One of the fondest memories I have of Christmas isn’t even my memory. It’s my mother’s. She told it to me when I was old enough to know. It was of a Christmas long ago. And Emma.

Emma was my doll. I loved Emma. That much I remember. I named her Emma, although nobody (including me) could figure out why, or where I’d heard the name.

Emma was never out of my sight, never out of my arms. Emma was loved so fiercely that she began to wear out. She was one of those old fashioned dolls with a wooden head and neck tucked into a soft, stuffed torso with little wooden arms and little wooden legs that could move. You could bend her legs to sit her down. I know she sounds like one of those dolls you see on horror shows nowadays, but when I was young (a long time ago), dolls like Emma were de rigueur, meaning they were all pretty much like that. Emma had bright glassy eyes with eyelashes in her little wooden head that would shut when you laid her down, and her little mouth was painted red. If you looked closely enough, you could see two little white teeth showing between her lips. I remember painting Emma’s fingernails with my mother’s nail polish. Her hair was also painted on (light brown with curls in front), but I didn’t notice it much, since Emma always wore a bonnet.

This isn’t a story about Emma so much as it is about how much my mother loved me. She loved me so much she stole Emma.

That Christmas Eve, when I finally went to sleep (the only time Emma wasn’t in my clutches), my mother stole Emma, took her downstairs and proceeded to make her over. We weren’t exactly poor, but we didn’t have much money. My father supported us on a cop’s salary, but we lived in our own house and always had what we needed. My mother’s plan was to disguise Emma as a new doll, since she couldn’t afford to buy one. Unbeknownst to me, she had bought a pretty new dress for Emma, a coat, and underwear (!), socks, and little paper shoes at Woolworth’s Five and Ten Cent Store on Columbia Avenue. (You young people look it up.) She even made Emma hair out of yarn (my mother was clever), and tied a brand new bonnet under her chin. She renewed Emma’s cracked lips with paint and placed her under the Christmas tree. The next morning, as she told it, she couldn’t wait for me to come down and see the “new” doll Santa had brought me.
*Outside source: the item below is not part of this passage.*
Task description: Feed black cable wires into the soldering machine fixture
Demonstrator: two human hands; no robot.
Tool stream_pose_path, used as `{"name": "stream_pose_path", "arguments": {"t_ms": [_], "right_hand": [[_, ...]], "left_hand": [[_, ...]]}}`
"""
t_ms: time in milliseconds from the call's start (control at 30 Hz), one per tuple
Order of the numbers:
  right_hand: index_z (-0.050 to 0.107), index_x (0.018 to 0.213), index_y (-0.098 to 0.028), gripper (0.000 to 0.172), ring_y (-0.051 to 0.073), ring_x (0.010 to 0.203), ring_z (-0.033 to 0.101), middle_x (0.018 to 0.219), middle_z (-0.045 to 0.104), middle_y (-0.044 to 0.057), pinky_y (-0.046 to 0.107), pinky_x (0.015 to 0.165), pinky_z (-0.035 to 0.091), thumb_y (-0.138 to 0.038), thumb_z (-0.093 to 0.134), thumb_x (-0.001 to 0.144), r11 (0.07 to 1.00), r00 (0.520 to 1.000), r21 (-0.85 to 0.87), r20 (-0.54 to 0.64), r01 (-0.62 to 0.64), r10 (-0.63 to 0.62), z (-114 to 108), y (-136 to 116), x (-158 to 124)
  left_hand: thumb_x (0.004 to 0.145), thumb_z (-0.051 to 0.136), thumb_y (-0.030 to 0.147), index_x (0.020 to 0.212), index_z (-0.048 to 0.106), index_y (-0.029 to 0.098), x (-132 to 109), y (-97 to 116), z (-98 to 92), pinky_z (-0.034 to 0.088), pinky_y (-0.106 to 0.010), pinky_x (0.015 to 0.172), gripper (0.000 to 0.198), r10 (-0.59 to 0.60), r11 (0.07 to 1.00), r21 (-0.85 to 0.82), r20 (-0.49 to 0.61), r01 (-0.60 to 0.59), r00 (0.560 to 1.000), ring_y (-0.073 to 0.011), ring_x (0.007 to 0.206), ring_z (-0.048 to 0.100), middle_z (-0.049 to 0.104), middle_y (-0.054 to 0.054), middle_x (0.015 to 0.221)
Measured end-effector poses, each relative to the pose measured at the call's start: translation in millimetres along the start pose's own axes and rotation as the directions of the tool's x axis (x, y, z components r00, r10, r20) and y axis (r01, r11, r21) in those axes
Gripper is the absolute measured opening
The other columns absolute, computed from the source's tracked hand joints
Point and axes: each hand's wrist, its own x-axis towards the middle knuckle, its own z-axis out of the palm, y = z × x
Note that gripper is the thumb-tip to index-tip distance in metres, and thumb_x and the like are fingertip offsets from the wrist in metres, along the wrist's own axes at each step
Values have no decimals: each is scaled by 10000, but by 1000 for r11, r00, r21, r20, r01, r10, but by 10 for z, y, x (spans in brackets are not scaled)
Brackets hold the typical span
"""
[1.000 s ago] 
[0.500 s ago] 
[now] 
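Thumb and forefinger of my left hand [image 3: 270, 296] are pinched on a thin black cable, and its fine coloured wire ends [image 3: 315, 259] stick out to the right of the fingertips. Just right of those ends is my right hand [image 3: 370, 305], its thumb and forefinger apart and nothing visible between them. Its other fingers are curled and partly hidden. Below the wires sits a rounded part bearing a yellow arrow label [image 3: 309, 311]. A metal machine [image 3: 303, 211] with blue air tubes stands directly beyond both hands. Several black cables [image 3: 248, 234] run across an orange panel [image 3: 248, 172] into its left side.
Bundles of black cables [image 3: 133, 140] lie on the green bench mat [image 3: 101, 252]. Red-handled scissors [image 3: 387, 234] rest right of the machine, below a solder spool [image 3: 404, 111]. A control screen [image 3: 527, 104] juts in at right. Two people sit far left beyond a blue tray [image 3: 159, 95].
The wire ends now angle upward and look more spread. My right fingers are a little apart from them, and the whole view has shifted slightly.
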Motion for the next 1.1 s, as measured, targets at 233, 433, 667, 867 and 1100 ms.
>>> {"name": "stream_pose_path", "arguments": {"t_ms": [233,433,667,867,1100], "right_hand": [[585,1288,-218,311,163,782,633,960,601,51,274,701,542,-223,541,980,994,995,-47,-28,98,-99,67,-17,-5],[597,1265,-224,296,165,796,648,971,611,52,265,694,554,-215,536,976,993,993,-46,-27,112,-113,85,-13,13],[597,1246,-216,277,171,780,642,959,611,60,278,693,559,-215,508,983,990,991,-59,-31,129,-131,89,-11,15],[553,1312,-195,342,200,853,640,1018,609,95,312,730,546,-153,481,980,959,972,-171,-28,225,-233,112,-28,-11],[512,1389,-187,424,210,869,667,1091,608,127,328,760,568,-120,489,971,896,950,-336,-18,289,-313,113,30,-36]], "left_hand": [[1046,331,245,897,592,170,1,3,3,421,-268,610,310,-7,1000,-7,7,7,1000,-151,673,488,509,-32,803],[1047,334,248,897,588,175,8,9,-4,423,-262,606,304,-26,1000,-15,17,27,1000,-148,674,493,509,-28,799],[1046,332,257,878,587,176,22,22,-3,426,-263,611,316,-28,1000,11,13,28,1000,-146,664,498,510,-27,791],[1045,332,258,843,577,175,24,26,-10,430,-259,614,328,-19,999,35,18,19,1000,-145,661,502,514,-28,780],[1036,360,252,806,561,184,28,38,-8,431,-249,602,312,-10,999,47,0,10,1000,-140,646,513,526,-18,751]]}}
I do remember the excitement of those Christmas mornings, smelling my mother’s coffee, waiting impatiently for my parents to tell me it was okay to come down. I’d wait at the top of the stairs while they turned on the tree lights and position themselves so that they could see my reaction to the magic of the tree and the gifts.

“You can come down now,” my mother called. She was excited, expectant. She’d done a grand job. I ran into the living room and stopped in my tracks. There she was, sitting under the tree, beautiful and new. My eyes grew wide, and I looked at my mother, a big, open smile on my face. “Don’t Emma look SWEET,” I screamed joyfully. I don’t know how long my mother and father laughed, but that moment, that wonderful, precious moment, was talked about for years and years. I never wanted a new doll. I just wanted Emma. And I would have known my Emma anywhere. And somehow, my mother had made it all happen.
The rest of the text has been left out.